It looks like people around here are now using the acronym TAI with the accompanying definition “transformative AI is AI that precipitates a transition comparable to (or more significant than) the agricultural or industrial revolution.”
Is there some kind of consensus that this hasn’t already happened?
Because my current belief is that if Moore’s laws stopped tomorrow and there was absolutely 0 innovation in AI beyond what GANs and Transformers give us, the social implications are already of that magnitude, they’re just not “evenly distributed”.
Here’s what I think a world where our current level of AI becomes evenly distributed looks like:
AI is built into every product imaginable and used for almost every task.

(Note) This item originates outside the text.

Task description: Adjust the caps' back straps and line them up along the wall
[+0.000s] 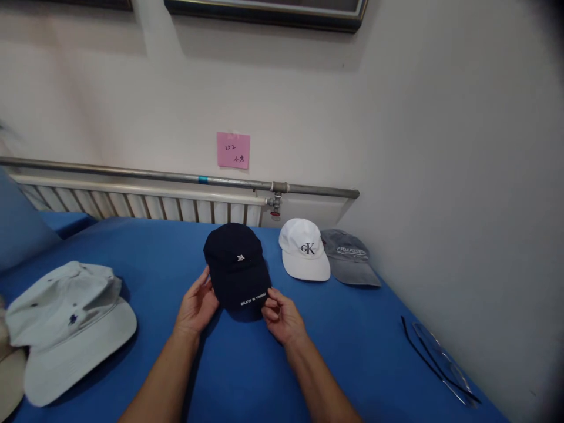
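Pale wall (418,117) is rising behind a blue surface (352,352), w/ a white radiator (132,188), a metal pipe (132,172) & a pink note (233,150) showing in the bkgd, plus a dark frame (286,21) up top. Mid-surface, I'm holding a dark cap (235,273) w/ both hands, brim facing me, white lettering showing on crown & brim. My R hand (282,317) is pinching the brim's R corner b/w thumb & fingers. My L hand (198,302) is cupping the cap's L side, fingers partly hidden, so can't tell how tightly they're closing. Also can't tell if the cap is touching the surface. A white cap (302,235) is sitting just R of it, partly covering a grey cap (350,270). Glasses (436,369) are lying near the R edge. Over L, a light cap (73,335) is resting well apart from my hand, w/ a beige cap (9,379) next to it, cut off by the view's edge.
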A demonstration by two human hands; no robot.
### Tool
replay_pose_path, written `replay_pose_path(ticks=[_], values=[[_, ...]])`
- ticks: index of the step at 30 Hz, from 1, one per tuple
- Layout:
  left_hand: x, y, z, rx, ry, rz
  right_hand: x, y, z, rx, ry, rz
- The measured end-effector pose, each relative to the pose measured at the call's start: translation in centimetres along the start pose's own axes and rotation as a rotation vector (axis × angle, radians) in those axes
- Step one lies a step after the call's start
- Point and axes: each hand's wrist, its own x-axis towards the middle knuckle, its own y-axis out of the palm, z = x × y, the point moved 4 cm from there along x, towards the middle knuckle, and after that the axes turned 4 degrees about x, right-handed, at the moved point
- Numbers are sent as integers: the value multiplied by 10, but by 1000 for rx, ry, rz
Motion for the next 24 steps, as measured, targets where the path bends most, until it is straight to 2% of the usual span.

Most labor (including almost physical labor) has been replaced by robots. The jobs that remain consist of research and application of AI and robotics.
Note: jobs like entertainer, teacher, philosopher, historian, YouTube influencer, etc still exist but these are voluntary in the sense that they do not contribute to providing for the ongoing physical needs of humankind.
Universal Basic Income means the vast majority of people no longer need to work.
“Popular” entertainment is generated using AI and individualized to the taste of the viewer. That is to say human scripted TV, movies and video games still exist, but in the same way that plays exist in our current world.
Space travel becomes routine and humanity is a multi planetary species (I’m not really sure we need AI for this one, but I bet people on Mars will be using robots to clean their solar farms and watching AI generated content instead of waiting for the 30 minute delay to download media from Earth).
So for those who don’t think TAI exists, is the claim:
The story you’ve told requires innovations that do not yet exist
The story you’ve told doesn’t count as FAI
Specifically, “If Moore’s law stopped tomorrow and there are no more ‘breakthroughs’ in AI—I’m not counting what an expert in 2021 would consider an obvious or incremental improvement or application—what would a world where such technology was ‘evenly distributed’ look like, and how would it fall short of TAI?”
Edit: I thought I should add that I don’t think the industrial revolution is “evenly distributed” yet either. Let’s posit the industrial age as ending with the introduction of the personal computer in 1976. US GDP/capita was then $27,441.89 (in 2012 dollars). World GDP/capita for 2019 was only $11,442. And every country poorer than South Korea has not yet reached this level.